Jimmy Needham: “The Only One” 
It’s easy to focus on things that do not matter. Jimmy called them lovers and lower case gods in this song, “all of my lovers are found in my billfold, they rest on my mantel,” and “all of my gods they have @ signs and hash tags.” I found myself praying along with this song as I knew my tendency to stress over money and social media. “If you're the bread then fill me up. If you're the water fill my cup, 'Til lesser loves are washed out to sea. Why can't I see, you're the only one who satisfies me?” After the losses I endured, I needed my cup filled more than ever.

Sixpence None The Richer: “Amazing Grace (Give It Back)” 
Evangelical culture had always played a central role in my life. It seemed like weekly church attendance would always be my constant. Yet, when my marriage started falling apart my Sunday routine revolved around whether or not I could get my wife out of bed. My dedication started to waiver. Not because I had lost faith, but because I didn’t want to take the kids to church by myself. The opening lyrics of this song remind me what it felt like walking back into my church after the divorce and months of absence. “I knew a song that played in me. It seems I’ve lost the melody. So please, lord, give it back to me.” At the same time, I had to rediscover who I was as a newly minted single father and the religious implications of being a divorcee.
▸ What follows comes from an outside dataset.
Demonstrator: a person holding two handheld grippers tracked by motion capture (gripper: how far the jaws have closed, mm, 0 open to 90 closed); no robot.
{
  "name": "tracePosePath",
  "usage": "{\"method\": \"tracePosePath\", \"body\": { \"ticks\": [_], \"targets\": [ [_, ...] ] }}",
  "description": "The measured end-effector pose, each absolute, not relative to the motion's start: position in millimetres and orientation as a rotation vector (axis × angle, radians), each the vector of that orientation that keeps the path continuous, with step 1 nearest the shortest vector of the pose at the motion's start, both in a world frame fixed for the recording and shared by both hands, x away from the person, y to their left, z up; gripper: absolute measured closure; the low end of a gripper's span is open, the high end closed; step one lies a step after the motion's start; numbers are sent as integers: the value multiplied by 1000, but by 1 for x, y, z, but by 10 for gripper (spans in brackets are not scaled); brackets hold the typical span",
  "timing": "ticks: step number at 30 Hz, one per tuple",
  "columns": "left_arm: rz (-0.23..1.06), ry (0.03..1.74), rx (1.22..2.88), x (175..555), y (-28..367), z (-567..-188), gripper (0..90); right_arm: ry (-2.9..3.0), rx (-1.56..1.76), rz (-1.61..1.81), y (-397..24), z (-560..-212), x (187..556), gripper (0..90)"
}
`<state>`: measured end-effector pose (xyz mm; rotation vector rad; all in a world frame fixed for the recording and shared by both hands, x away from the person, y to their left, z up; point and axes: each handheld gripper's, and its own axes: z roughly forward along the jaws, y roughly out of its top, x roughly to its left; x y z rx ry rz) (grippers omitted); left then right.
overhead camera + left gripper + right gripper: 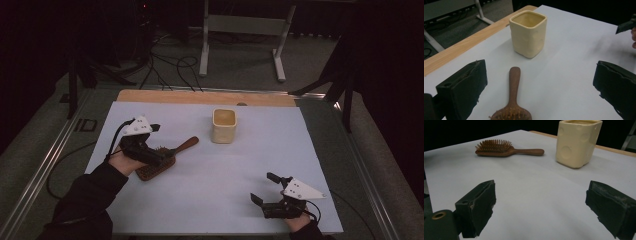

I found solace hearing Leigh Nash singing, “You’re everywhere at every time and yet You’re so damn hard to find.” It felt like I wasn’t so alone.

Sanctus Real: “Sanctuary” 
In the long dark night of the soul, we tend to ask the existential questions. This song asked them too. “Why can it be so hard to find peace for my soul, rest in this life, a moment where all seems right?” I returned to Lake City Church in the middle of a season feeling (much like this song suggests) weary, weak, and burdened. I needed sanctuary and I found it. Weekend after weekend, entering through the backstage door, listening to the band rehearse, hanging out in the greenroom with some of the most talented musicians I’ve ever known, listening to the wisdom of the pastoral staff, and engaging in deep reaffirming conversations. Occasionally, I’d find myself on stage, arranging microphone cables or blowing out candles. I’d stand there for a few extra moments, staring into the empty auditorium, and just breathe. Slowly, thanks to the relationships I discovered there, I found healing. I found peace for my soul.